╔══

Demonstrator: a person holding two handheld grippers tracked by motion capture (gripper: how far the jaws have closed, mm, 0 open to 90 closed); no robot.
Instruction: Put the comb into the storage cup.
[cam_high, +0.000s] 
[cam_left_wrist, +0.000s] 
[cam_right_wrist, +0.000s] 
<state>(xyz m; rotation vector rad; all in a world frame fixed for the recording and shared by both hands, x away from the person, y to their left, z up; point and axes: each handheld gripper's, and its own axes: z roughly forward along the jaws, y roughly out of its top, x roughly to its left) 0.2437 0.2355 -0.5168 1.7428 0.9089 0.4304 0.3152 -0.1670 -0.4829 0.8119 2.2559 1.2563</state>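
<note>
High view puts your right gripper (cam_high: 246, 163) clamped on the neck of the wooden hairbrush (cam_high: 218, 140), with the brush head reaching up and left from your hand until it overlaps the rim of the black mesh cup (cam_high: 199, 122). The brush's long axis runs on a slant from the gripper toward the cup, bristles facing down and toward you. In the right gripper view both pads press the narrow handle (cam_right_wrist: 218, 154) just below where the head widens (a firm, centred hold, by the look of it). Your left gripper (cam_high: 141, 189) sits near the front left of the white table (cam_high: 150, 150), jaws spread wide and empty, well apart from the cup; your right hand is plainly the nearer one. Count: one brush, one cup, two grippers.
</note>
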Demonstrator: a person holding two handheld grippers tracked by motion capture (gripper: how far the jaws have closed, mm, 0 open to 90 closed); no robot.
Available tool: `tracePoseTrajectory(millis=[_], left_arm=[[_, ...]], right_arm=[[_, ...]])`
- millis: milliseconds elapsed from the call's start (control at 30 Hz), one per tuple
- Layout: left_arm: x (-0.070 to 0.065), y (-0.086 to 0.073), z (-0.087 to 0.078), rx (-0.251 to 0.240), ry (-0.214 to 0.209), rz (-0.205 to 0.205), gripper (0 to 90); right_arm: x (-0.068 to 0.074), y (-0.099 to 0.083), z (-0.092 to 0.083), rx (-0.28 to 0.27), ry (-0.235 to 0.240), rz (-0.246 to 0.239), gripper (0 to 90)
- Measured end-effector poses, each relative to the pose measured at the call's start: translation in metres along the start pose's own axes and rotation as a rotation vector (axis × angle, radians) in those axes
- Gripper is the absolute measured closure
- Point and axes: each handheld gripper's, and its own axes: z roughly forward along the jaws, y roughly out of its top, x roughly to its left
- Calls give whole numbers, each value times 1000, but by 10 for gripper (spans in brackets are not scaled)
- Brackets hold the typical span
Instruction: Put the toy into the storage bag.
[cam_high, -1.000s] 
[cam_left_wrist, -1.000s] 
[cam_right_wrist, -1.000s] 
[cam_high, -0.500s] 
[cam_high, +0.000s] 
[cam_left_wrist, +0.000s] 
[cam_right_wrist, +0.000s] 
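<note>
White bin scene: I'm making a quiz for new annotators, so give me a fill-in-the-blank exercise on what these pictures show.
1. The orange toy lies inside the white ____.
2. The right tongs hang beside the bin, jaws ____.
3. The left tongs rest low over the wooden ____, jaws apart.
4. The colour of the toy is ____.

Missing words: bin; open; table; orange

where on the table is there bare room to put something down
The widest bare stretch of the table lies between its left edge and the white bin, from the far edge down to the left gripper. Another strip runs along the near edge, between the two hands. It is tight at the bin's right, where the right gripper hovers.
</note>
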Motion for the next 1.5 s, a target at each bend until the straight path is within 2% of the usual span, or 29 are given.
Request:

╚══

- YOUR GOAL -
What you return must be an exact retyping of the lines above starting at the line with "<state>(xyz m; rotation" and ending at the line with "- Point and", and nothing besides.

- OUTPUT FOR THIS EXERCISE -
<state>(xyz m; rotation vector rad; all in a world frame fixed for the recording and shared by both hands, x away from the person, y to their left, z up; point and axes: each handheld gripper's, and its own axes: z roughly forward along the jaws, y roughly out of its top, x roughly to its left) 0.2437 0.2355 -0.5168 1.7428 0.9089 0.4304 0.3152 -0.1670 -0.4829 0.8119 2.2559 1.2563</state>
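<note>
High view puts your right gripper (cam_high: 246, 163) clamped on the neck of the wooden hairbrush (cam_high: 218, 140), with the brush head reaching up and left from your hand until it overlaps the rim of the black mesh cup (cam_high: 199, 122). The brush's long axis runs on a slant from the gripper toward the cup, bristles facing down and toward you. In the right gripper view both pads press the narrow handle (cam_right_wrist: 218, 154) just below where the head widens (a firm, centred hold, by the look of it). Your left gripper (cam_high: 141, 189) sits near the front left of the white table (cam_high: 150, 150), jaws spread wide and empty, well apart from the cup; your right hand is plainly the nearer one. Count: one brush, one cup, two grippers.
</note>
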Demonstrator: a person holding two handheld grippers tracked by motion capture (gripper: how far the jaws have closed, mm, 0 open to 90 closed); no robot.
Available tool: `tracePoseTrajectory(millis=[_], left_arm=[[_, ...]], right_arm=[[_, ...]])`
- millis: milliseconds elapsed from the call's start (control at 30 Hz), one per tuple
- Layout: left_arm: x (-0.070 to 0.065), y (-0.086 to 0.073), z (-0.087 to 0.078), rx (-0.251 to 0.240), ry (-0.214 to 0.209), rz (-0.205 to 0.205), gripper (0 to 90); right_arm: x (-0.068 to 0.074), y (-0.099 to 0.083), z (-0.092 to 0.083), rx (-0.28 to 0.27), ry (-0.235 to 0.240), rz (-0.246 to 0.239), gripper (0 to 90)
- Measured end-effector poses, each relative to the pose measured at the call's start: translation in metres along the start pose's own axes and rotation as a rotation vector (axis × angle, radians) in those axes
- Gripper is the absolute measured closure
- Point and axes: each handheld gripper's, and its own axes: z roughly forward along the jaws, y roughly out of its top, x roughly to its left

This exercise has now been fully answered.